Items from a dataset

━━━━━━━━━━━━━━━━━━━━━━━━━━━━━━

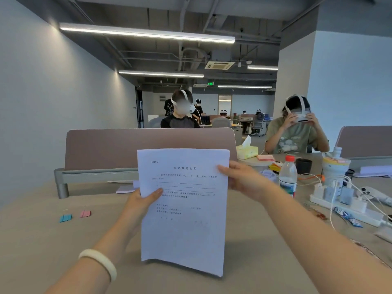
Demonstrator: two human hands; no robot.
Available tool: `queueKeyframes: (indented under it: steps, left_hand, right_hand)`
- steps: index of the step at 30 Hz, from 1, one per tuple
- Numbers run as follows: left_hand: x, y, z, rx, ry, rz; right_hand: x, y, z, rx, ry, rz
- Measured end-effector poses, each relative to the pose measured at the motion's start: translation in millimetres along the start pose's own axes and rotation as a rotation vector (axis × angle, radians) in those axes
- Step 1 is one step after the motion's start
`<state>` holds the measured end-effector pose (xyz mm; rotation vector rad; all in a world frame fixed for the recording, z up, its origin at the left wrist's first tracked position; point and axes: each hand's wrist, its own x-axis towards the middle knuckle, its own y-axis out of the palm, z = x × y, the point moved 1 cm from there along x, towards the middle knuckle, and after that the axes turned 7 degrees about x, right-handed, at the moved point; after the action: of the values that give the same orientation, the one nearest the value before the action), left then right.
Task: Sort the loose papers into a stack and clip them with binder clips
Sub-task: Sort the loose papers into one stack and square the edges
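Observation:
A stack of white printed papers stands upright above the table, its lower edge near the tabletop. My left hand grips its left edge with the thumb on the front sheet. At the right edge, my right hand pinches the stack higher up. On the table to the left lie a blue binder clip and a pink binder clip, both apart from my hands.
A desk divider runs behind the papers. To the right stand a water bottle, a tissue box, a dark cup, a power strip with chargers and cables. A person sits opposite at right.

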<state>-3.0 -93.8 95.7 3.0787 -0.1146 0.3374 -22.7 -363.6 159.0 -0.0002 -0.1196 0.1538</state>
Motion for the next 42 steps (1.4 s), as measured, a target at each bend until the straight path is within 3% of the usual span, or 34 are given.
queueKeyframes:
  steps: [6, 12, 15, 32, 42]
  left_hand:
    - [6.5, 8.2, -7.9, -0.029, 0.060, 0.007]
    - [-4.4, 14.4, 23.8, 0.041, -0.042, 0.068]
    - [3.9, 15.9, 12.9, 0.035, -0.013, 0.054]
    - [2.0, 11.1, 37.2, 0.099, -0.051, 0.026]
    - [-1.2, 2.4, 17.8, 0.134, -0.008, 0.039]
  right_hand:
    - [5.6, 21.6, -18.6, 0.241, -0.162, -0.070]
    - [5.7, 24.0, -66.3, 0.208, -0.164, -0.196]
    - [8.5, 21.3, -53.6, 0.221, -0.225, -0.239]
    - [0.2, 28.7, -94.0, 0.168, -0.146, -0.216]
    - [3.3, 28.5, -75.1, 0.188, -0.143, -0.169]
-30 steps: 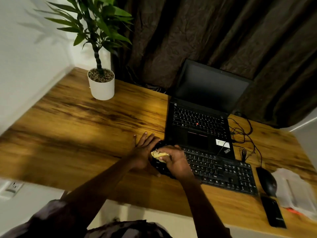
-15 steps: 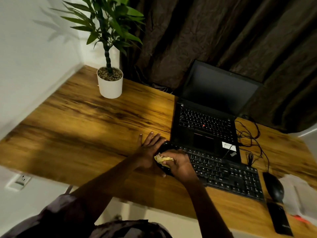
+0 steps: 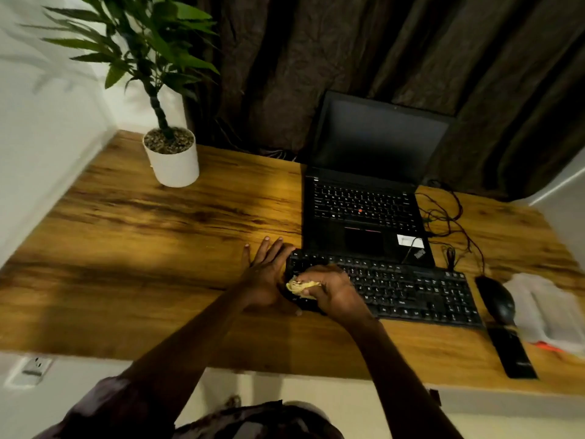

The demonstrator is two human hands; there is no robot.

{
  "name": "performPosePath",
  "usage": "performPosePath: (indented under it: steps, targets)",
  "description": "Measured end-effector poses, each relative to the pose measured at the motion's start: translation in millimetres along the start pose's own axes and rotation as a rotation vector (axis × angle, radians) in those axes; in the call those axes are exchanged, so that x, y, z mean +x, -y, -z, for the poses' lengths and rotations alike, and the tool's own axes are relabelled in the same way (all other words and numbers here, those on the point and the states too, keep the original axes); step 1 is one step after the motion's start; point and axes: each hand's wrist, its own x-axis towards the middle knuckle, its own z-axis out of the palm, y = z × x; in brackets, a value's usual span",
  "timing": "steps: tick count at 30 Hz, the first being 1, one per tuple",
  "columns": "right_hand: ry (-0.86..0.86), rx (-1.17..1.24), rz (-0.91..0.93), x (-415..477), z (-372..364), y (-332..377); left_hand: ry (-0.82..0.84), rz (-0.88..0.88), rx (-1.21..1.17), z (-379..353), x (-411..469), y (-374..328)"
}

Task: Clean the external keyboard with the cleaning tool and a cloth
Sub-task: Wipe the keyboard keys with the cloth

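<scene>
Gripping a crumpled yellow cloth [image 3: 303, 287], the right hand [image 3: 335, 291] was pressed onto the external keyboard's [image 3: 408, 288] left end, which was steadied by the flat, spread left hand [image 3: 264, 274] alongside.

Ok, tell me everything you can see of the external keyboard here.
Black, plastic-looking, with pale key legends, the external keyboard lies flat on the wooden desk directly in front of the laptop, a mouse off its right end. The left hand rests flat against its left end; the right hand presses a yellowish cloth onto its left keys.
</scene>
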Motion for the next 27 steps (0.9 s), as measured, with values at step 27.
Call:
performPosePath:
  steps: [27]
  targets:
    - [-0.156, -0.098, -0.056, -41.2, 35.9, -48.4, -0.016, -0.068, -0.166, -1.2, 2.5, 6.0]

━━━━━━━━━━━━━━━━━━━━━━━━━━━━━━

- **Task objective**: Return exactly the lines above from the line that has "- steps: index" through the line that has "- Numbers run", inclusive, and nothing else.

- **Written solution**:
- steps: index of the step at 30 Hz, from 1, one per tuple
- Numbers run as follows: left_hand: x, y, z, rx, ry, rz; right_hand: x, y, z, rx, ry, rz

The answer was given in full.